The foundation of the central organisation of Poles in Germany was a significant act which linked all the Polish organisations in the whole of Germany and allowed them to be an organ for expressing the political will of the Poles over against the German state. From the very start those responsible for the BdPiD sought allies amongst the representatives of other minorities. On the initiative of Stanisław Sierakowski and Jan Baczewski, this resulted in a meeting with representatives of Danish and Sorbian organisations in Greater Waplitz in summer 1923. Following these discussions a conference was arranged to take place on 26th January 1924 in Berlin, where a new institution was set up: the League of National Minorities in Germany, which comprised German citizens of Polish, Danish, Sorbian, Friesian and Czech origin.
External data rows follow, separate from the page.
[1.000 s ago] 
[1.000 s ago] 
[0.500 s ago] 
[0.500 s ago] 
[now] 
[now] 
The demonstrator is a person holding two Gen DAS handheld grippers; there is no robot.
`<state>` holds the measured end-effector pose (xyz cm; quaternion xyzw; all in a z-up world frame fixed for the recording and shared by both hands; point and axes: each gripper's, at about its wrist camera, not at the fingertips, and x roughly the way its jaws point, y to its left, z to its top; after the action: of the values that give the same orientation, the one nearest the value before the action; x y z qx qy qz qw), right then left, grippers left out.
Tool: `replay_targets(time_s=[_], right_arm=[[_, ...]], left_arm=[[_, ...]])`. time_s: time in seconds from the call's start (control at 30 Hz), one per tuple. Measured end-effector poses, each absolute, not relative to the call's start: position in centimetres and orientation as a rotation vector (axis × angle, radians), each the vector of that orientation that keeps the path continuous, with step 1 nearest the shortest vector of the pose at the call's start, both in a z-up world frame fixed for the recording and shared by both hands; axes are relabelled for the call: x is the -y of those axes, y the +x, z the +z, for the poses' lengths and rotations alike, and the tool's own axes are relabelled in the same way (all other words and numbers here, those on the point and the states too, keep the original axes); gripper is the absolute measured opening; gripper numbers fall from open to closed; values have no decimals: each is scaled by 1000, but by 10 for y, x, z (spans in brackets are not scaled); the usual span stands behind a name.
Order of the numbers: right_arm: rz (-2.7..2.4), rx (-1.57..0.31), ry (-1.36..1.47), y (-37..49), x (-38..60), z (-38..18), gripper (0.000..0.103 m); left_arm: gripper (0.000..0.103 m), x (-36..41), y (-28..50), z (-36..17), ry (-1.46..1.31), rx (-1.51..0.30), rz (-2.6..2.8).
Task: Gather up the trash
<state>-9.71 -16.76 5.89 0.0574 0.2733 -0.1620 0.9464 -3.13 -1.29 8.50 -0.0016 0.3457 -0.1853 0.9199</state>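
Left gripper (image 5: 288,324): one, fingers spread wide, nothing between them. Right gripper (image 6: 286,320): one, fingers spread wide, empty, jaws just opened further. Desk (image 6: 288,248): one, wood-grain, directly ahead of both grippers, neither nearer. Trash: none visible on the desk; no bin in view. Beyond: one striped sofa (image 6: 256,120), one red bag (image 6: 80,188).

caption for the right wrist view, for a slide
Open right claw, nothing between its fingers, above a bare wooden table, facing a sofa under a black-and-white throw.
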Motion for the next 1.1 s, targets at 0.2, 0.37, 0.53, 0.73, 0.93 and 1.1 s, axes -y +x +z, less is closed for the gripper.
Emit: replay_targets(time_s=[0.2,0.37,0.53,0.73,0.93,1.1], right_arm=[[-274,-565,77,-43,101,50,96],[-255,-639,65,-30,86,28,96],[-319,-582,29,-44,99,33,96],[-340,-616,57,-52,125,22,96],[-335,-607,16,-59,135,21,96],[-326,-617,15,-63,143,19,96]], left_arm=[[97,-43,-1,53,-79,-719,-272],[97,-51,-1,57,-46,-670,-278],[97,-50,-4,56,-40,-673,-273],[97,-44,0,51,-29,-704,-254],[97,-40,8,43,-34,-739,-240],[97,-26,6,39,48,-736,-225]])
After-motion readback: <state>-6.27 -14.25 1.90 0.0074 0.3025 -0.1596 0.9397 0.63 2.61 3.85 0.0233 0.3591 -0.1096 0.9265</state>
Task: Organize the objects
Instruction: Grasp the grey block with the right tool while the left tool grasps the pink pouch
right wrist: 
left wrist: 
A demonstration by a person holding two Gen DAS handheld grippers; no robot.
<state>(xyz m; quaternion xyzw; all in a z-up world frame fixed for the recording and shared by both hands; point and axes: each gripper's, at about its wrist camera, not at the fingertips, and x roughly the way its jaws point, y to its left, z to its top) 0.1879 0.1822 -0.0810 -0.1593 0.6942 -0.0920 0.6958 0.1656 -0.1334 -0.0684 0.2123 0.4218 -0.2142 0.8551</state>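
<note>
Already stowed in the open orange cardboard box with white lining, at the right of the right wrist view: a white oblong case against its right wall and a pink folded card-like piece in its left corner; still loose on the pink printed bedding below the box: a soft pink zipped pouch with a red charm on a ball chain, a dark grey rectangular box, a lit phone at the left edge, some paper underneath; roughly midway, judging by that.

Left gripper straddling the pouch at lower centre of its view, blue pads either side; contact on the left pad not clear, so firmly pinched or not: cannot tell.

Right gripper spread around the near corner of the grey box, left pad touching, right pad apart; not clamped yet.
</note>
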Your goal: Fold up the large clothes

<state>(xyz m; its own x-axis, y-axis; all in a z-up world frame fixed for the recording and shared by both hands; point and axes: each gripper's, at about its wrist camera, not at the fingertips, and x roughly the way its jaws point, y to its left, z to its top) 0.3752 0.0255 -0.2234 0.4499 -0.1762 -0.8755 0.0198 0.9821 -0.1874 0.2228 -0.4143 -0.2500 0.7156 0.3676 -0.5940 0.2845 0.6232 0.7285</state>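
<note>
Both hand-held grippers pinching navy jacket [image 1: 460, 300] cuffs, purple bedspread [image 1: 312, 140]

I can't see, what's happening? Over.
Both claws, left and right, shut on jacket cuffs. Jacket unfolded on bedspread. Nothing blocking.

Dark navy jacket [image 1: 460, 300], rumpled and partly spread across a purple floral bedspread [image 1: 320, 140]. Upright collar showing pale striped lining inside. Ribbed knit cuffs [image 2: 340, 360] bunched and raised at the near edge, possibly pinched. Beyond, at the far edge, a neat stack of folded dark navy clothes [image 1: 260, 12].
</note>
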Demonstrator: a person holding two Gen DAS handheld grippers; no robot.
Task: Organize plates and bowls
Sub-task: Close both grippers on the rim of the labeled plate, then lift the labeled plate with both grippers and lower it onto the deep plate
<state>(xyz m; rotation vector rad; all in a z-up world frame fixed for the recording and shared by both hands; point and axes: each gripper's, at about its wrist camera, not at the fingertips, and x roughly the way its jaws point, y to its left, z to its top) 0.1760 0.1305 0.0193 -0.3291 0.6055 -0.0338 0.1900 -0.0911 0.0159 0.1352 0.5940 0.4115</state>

Lithuanians were also invited to take part in the conference but they did not appear, and only joined the League later in 1927. The first chair of the League was Stanisław Sierakowski. After he relinquished this post in later years, the Dane, Ernst Christiansen, was elected as his successor in 1934. The press organ of the League was the monthly periodical “Kulturwille” (the magazine for minority culture and politics): it was renamed “Kulturwehr” in 1925. Its chief editor was the Upper Lusatian journalist, writer and politician, Jan Skala. Its owner and publisher was the chairman of the League, Stanisław Sierakowski. The periodical quickly became an important forum for communications and the exchange of ideas and experiences between members of national minorities in Germany.
Sierakowski also attempted to strengthen the position of Poles in Germany on the international stage. From 1924 onwards he represented the Polish minority in the League of Nations. One year later, on the grounds of his official duties, he was invited to take part in preparations for a congress of national minorities in Europe. He used this opportunity to protest, amongst others, against demands to revise the conditions of the Treaty of Versailles, and attempted to get the representatives of other minorities in Germany, like the Sorbians, the Friesians and the Lithuanians, to agree to take part in the conference.
Stanisław Sierakowski financed his social and political activities from his own pocket. As a result he and his wife Helena where followed closely by the German authorities for their activities on behalf of Poles in Germany. Indeed, in the second half of the 1990s a German Polish publication appeared containing a comprehensive selection of German documents referring to the status and work of minorities between 1920 in 1939. A lot of space was devoted to the work of the Sierakowskis, not least because it aroused the antagonism of the German authorities, but also of the press.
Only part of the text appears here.